You're going to start by selecting your settings for the wash. This will all depend on the type of load you are running, soil level (how dirty the clothes actually are) and size of the load, so start by selecting which clothes you are going to wash. I've selected a heavier weighted fabric, pants, for this particular load. Once you've determined which load you will wash, you will begin by setting your water temperature. In general, everything will be washed with cold water. Hot water can actually set stains into your clothes, so unless you are washing whites, towels or rags you use to clean stick with cold or tepid water (warm/cold). 


Water Temperatures by Load Type:

  • Towels + Wash Cloths + Microfibers - Hot (Note: if you throw white towels in with different color towels, the colors may bleed onto the white towels. Wash in cold water if you're not separating them)

  • Pants + Denim + Shorts + Sweat Pants - Cold

  • Athletic Wear + Anything Nylon - Cold

  • Cotton (Shirts, Polos, Light-weight Shorts, PJs, etc) - Cold

  • Whites - Hot, unless heavily soiled, then wash in cold.



You'll also want to select your load size. Are you washing a lot of clothes, or just a few items? If you're only washing a handful of items, you don't need to fill the entire wash bin with water. You simply need to make sure that you have enough water for the clothes to move around and not be over crowded. So, if you're washing a small to medium-sized load, select the medium size option to ensure you have enough room. 


The final setting on my washing machine is the the load type. Casual, normal or delicate are my only categories and each category has its own breakdown, some washing machines will have significantly more options. I generally stick with the 'Normal' cycle and just select the setting that is appropriate for my load. 


  • Towels + Wash Cloths + Microfibers - Super Heavy

  • Pants + Denim + Shorts + Sweat Pants - Super Heavy

  • Athletic Wear + Anything Nylon - Regular

  • Cotton - Regular

  • Whites - Regular


Super heavy loads are for items that are thicker in weight and/or heavily soiled. Regular loads are those that are normal soil level and your regular weighted fabrics. Light is for lightly soiled and light weight fabrics. Light is probably my least used setting on my washing machine, while Super Heavy and Regular are my most used. 


Adding Detergent and Clothes


Once you've selected your settings, if you have a top loading washing machine you will add your detergent and hit the start button to start filling up the basin with water. As the water is being dispensed, you will start to loosely place your clothes in the wash basin. 


You can add your detergent after you've added your clothes to the wash basin, so don't worry if you're already added your clothes. In general, adding your detergent before you add your clothes allows the detergent to more evenly disperse throughout the wash. 

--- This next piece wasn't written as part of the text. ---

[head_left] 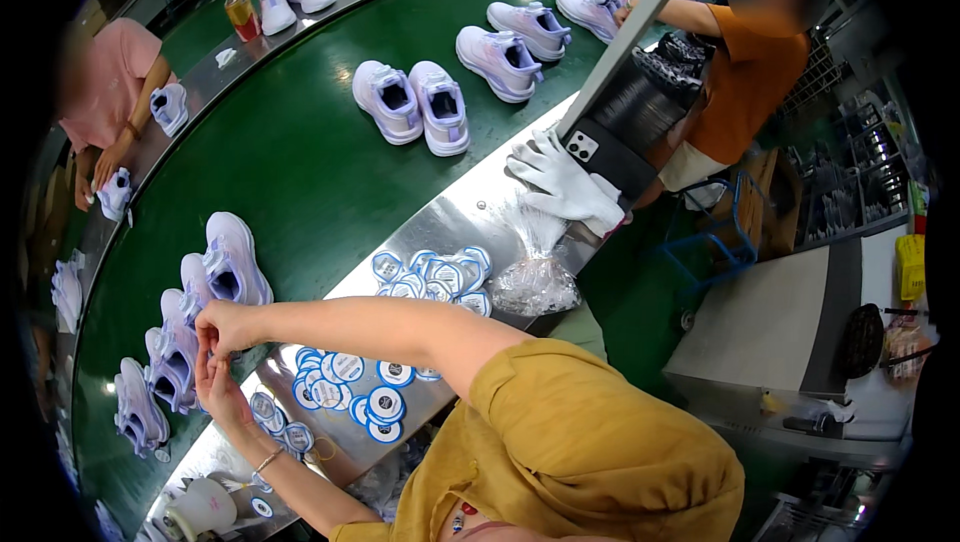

If you have a front loading washing machine, you will place your clothes in the wash basin, shut the door, add the detergent to the detergent basin (typically loaded in the top or in a drawer) and start you load. 


From there, its just waiting for your load of laundry to finish its cycle and then placing the clothes in the dryer (we will go over dryer settings next). That is how to wash clothes! You'll be a master in no time. Hopefully this series is helping you feel more comfortable with doing your own laundry. If there is a specific question you have you can always pop it in the comments below!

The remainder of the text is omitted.